● PROVIDED DATA
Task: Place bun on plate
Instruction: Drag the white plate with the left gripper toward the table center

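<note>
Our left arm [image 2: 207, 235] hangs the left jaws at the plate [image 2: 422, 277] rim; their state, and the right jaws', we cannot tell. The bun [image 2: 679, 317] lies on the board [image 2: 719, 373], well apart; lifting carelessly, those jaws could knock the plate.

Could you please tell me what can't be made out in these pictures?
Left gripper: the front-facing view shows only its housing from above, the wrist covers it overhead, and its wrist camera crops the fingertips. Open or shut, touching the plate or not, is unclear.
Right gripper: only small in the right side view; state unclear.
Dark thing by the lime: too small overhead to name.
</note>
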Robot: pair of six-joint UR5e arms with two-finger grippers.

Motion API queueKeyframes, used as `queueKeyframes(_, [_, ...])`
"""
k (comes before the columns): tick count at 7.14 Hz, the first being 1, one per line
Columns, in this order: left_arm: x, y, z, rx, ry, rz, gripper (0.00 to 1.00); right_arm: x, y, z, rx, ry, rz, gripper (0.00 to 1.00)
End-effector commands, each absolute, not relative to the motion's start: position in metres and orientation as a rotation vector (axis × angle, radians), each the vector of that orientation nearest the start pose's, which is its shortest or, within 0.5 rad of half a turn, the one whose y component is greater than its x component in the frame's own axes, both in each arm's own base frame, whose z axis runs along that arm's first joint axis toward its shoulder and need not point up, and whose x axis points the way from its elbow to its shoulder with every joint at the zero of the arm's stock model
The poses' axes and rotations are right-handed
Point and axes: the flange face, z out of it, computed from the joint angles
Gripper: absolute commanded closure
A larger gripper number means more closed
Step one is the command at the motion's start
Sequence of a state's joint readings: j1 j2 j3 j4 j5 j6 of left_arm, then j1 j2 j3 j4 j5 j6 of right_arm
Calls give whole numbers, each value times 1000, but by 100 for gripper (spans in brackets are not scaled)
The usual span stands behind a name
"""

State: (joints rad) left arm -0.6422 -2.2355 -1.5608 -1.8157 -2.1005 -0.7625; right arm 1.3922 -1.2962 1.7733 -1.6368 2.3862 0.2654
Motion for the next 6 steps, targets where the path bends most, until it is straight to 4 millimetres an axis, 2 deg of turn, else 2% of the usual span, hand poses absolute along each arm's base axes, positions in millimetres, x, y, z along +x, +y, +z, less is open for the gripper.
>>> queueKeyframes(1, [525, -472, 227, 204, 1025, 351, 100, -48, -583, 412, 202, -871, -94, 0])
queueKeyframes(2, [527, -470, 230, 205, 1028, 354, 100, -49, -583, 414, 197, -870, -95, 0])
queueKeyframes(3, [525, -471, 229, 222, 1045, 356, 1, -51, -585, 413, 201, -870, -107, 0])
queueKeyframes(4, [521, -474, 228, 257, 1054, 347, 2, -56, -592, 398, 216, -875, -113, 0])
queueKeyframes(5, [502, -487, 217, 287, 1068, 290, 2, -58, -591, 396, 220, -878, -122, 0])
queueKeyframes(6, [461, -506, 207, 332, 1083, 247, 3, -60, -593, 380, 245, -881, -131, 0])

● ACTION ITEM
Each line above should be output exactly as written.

● RESPONSE AREA
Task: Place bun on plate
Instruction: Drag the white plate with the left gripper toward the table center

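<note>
Our left arm [image 2: 207, 235] hangs the left jaws at the plate [image 2: 422, 277] rim; their state, and the right jaws', we cannot tell. The bun [image 2: 679, 317] lies on the board [image 2: 719, 373], well apart; lifting carelessly, those jaws could knock the plate.

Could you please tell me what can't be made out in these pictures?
Left gripper: the front-facing view shows only its housing from above, the wrist covers it overhead, and its wrist camera crops the fingertips. Open or shut, touching the plate or not, is unclear.
Right gripper: only small in the right side view; state unclear.
Dark thing by the lime: too small overhead to name.
</note>
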Robot: pair of six-joint UR5e arms with two-finger grippers.

Motion API queueKeyframes, used as `queueKeyframes(_, [_, ...])`
"""
k (comes before the columns): tick count at 7.14 Hz, the first being 1, one per line
Columns, in this order: left_arm: x, y, z, rx, ry, rz, gripper (0.00 to 1.00); right_arm: x, y, z, rx, ry, rz, gripper (0.00 to 1.00)
End-effector commands, each absolute, not relative to the motion's start: position in metres and orientation as a rotation vector (axis × angle, radians), each the vector of that orientation nearest the start pose's, which is its shortest or, within 0.5 rad of half a turn, the one whose y component is greater than its x component in the frame's own axes, both in each arm's own base frame, whose z axis runs along that arm's first joint axis toward its shoulder and need not point up, and whose x axis points the way from its elbow to its shoulder with every joint at the zero of the arm's stock model
The poses' axes and rotations are right-handed
Point and axes: the flange face, z out of it, computed from the joint angles
Gripper: absolute commanded closure
A larger gripper number means more closed
Step one is the command at the motion's start
Sequence of a state's joint readings: j1 j2 j3 j4 j5 j6 of left_arm, then j1 j2 j3 j4 j5 j6 of right_arm
Calls give whole numbers, each value times 1000, but by 100 for gripper (spans in brackets are not scaled)
The usual span stands behind a name
"""

State: (joints rad) left arm -0.6422 -2.2355 -1.5608 -1.8157 -2.1005 -0.7625; right arm 1.3922 -1.2962 1.7733 -1.6368 2.3862 0.2654
Motion for the next 6 steps, targets where the path bends most, until it is straight to 4 millimetres an axis, 2 deg of turn, else 2% of the usual span, hand poses absolute along each arm's base axes, positions in millimetres, x, y, z along +x, +y, +z, less is open for the gripper.
>>> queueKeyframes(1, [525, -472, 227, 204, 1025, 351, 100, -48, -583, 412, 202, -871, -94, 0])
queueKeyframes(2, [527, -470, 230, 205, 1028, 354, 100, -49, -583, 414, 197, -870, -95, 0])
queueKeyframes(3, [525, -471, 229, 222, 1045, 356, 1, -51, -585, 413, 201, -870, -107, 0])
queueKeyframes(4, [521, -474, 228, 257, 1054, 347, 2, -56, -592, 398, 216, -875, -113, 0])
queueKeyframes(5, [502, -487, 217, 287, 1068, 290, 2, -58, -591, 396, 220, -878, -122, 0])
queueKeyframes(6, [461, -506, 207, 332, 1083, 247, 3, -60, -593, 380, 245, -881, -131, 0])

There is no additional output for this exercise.